Forum rules: Please include a source with news articles. No stupid or joke stories. The usual forum rules also still apply.
#14831825
Are all middle class people this naive? Do you all actually belie you are allowed to write huge essays slagging off your bosses without loosing your job? No shelf stacker or labourer or warehouse worker would be this dense but you all seem to see what he did as a normal thing that would not get you fired? Have none of you ever had jobs? Igor is a business owner of course so he gets a pass, he wouldn't understand anything about being employed as a worker but what about the rest of you? Have you never been employed? Do you really think this guy is going through some sort of terrible unique suffering?
#14831828
Much of the discussion is less about whether he deserved to be fired and more about whether the content was actually sexist or not. The moment he criticized the diversity policies of Google (he mentions classes that exclude males and white employees but doesn't elaborate further, etc) he lost his job. Since it was an internal memo, he didn't need to elaborate on what exactly those policies are, so it's unclear what he meant and whether he was simply not wording himself very well. As Pote pointed out, he was stupid enough to not go for total anonymity. He was basically asking to get fired.
#14831830
Does it matter if it was sexist or not? :?: Anyone thick enough to actually believe you can publish essays slagging off your employer without there being any consequences really can't be helped. He would have got fired for something before long. If I were to publish an essay slagging off the main contractor of a site I was working on I would be kicked off the site and would possibly face legal action for publishing the essay it wouldn't make any difference if it was full of unfounded bigotry or if it was a reasoned critique of their way of running jobs. You don't do that kind of thing and expect to keep your job. Middle class people really do live the most sheltered lives imaginable.
#14831831
You can view it as hubris, but it is normal behavior. He was important enough to the company to be paid well. He was important enough to be sent to China for the conference. There is nothing unusual about him thinking he should be important enough to express his opinion, without getting fired.
#14831832
I can assure you it is not normal behaviour. 99% of the population would understand why publishing essays slagging off your boss is a bad idea. It would not even occur to any working class person to do such a moronic thing. They guy must have learning difficulties or something.
#14831838
Decky and Potemkin's arguments run parallel.

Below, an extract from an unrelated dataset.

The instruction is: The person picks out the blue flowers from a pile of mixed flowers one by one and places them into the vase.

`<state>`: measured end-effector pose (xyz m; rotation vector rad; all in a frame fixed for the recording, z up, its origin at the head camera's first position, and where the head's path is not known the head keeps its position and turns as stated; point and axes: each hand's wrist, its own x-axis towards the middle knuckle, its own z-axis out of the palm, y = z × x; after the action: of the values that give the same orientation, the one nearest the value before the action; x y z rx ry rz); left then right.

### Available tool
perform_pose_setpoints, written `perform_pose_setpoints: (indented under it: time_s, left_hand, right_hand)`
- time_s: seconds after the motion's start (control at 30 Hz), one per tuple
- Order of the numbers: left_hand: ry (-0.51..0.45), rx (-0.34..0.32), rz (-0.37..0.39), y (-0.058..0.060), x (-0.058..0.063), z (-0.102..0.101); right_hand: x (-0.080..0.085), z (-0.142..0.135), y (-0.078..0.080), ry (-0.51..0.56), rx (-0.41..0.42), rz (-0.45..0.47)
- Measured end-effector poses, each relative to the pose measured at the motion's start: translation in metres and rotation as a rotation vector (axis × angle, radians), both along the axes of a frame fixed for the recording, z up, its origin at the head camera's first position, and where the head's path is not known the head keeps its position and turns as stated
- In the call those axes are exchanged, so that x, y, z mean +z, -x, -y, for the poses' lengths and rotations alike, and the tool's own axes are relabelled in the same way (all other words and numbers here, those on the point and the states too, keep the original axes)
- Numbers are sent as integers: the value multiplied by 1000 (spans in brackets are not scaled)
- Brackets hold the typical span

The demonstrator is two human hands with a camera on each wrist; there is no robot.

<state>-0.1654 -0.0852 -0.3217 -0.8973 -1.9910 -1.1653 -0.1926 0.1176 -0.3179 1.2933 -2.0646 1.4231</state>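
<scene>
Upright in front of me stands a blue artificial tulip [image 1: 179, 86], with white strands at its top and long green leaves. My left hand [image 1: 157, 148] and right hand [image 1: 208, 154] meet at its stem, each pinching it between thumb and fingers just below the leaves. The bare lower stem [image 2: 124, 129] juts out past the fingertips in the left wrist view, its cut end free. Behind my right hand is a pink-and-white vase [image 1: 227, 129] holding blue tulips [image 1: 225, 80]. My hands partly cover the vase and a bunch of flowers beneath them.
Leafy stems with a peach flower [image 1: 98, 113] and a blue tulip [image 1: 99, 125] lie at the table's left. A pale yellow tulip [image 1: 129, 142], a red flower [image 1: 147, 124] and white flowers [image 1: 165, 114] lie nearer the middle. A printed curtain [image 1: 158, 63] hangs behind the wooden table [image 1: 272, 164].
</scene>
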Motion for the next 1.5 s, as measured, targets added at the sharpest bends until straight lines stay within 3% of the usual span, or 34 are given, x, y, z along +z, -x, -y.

There is a culture, especially amongst the elite, that is focused on how great they are more than being accurate. Part of this probably is, to some degree, a persistent case of old relics.

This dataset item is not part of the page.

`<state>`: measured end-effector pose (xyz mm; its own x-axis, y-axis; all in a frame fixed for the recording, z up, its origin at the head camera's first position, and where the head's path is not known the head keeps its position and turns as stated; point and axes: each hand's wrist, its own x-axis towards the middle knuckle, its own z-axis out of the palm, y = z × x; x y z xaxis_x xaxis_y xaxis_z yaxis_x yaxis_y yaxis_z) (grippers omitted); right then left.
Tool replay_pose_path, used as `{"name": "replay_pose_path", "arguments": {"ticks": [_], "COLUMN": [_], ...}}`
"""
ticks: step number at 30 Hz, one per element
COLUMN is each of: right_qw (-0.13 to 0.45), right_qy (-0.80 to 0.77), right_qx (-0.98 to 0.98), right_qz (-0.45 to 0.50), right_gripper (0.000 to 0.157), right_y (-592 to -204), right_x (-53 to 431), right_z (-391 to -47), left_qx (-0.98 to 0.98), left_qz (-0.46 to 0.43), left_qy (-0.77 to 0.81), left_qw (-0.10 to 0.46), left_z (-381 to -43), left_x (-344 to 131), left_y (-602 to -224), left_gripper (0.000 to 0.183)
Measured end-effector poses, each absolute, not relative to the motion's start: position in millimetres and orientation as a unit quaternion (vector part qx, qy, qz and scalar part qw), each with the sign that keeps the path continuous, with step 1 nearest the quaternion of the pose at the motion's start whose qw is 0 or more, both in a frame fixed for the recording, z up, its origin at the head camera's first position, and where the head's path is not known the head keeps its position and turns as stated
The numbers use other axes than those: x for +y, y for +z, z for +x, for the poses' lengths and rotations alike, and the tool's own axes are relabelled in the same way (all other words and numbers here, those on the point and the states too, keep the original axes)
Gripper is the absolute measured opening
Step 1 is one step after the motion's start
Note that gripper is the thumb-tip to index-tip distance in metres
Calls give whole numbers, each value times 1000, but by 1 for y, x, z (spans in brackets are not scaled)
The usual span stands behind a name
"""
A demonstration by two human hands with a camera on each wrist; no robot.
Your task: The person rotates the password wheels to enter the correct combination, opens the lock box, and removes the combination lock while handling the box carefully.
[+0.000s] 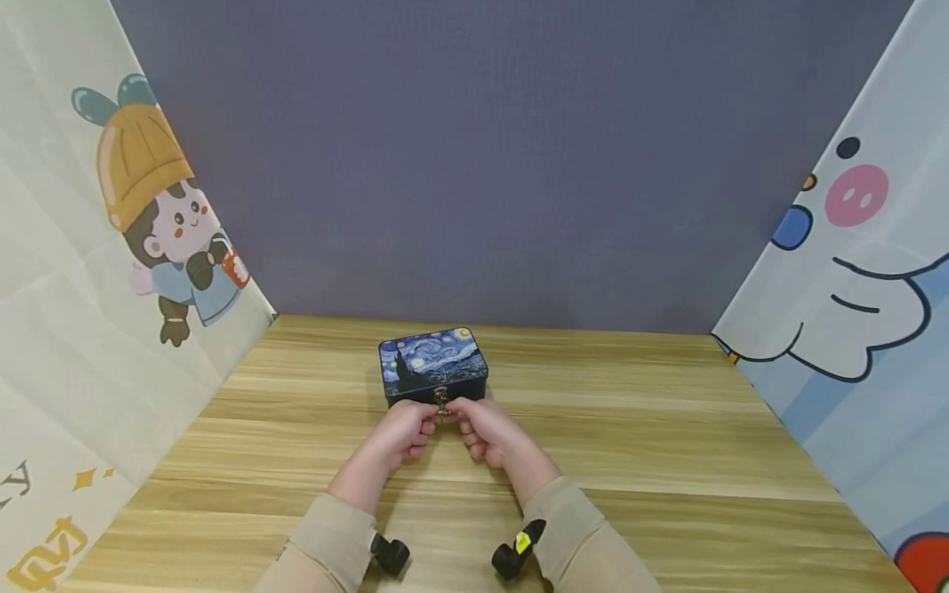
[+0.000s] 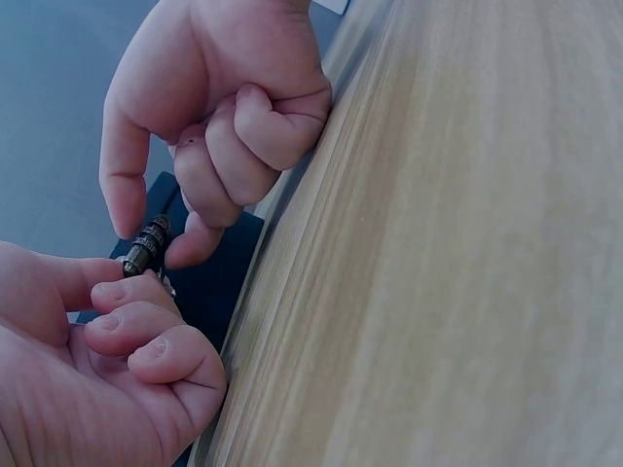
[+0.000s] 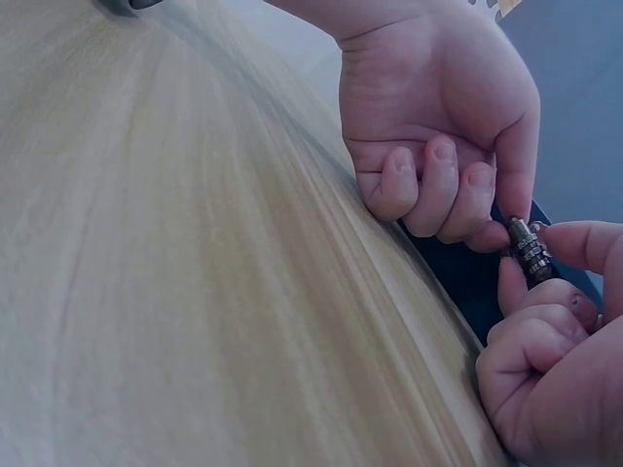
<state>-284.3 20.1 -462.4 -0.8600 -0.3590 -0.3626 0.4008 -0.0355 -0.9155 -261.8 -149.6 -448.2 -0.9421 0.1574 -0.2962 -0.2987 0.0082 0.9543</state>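
A tin box (image 1: 433,362) with a swirling night-sky painting on its lid sits closed on the table, a brass clasp (image 1: 441,394) at its front. At that clasp hangs a small combination padlock (image 3: 531,249) with a row of dials, dark metal in both wrist views. My left hand (image 1: 409,427) pinches one end of the padlock between thumb and forefinger, its other fingers curled in. From the opposite side, thumb and forefinger of my right hand (image 1: 485,428) pinch around the padlock's dials. Fingers partly hide the padlock in the head view.
The wooden table (image 1: 630,412) meets a grey-blue panel (image 1: 474,165) just behind the box. Cartoon-printed white sheets (image 1: 67,272) flank the table left and right. Black wrist cameras (image 1: 390,554) are strapped over both sleeves.
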Motion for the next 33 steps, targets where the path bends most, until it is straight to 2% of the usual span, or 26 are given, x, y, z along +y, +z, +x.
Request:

But another part has to do with everything, even people, being made into a commodity under capitalism.

Ivy League schools do not give out grades. It would hurt their brand to do so. Simply saying, "I went to Yale," is supposed to be enough to ensure a privileged life and trump and dissent. Into such privilege, the best minds are often plucked from here and there to support the claim. But in the end, the governor's dimwitted son that spent four years playing tennis and drinking champaign with prostitutes, essentially gets the same grades, prestige, and rewards as the Chinese scientist shipped over to do work in the most expensive laboratory humanity has ever created.

Even if this engineer wasn't Ivy League (and I don't care to find out), the same case is made. He lives in a specific place with specific conditions, and the prestige of the capital invested in him and that which surrounds him is different from that of a bricklayer or 99% of other jobs.

The Bourgeoisie and their fickle morality about universal rights was always something made on a sliding scale. Even in this case, there are ideological rightwingers pointing out that they think the fickle notion of an alienated conception of universal right is not being adhered to.

Of course it isn't. It never was adhered to. In the other thread about this I alluded to leftists, let's say minors, getting gunned down by the military for saying they need higher wages. Incidentally, the same issue that happens today just out of our vision.

But, like the governor's son drinking champaign while getting blown by a coed in a Yale frat house, here we endure to hear how rough he has it because a girl--a girl!--was his lab partner and he was told not to complain about it.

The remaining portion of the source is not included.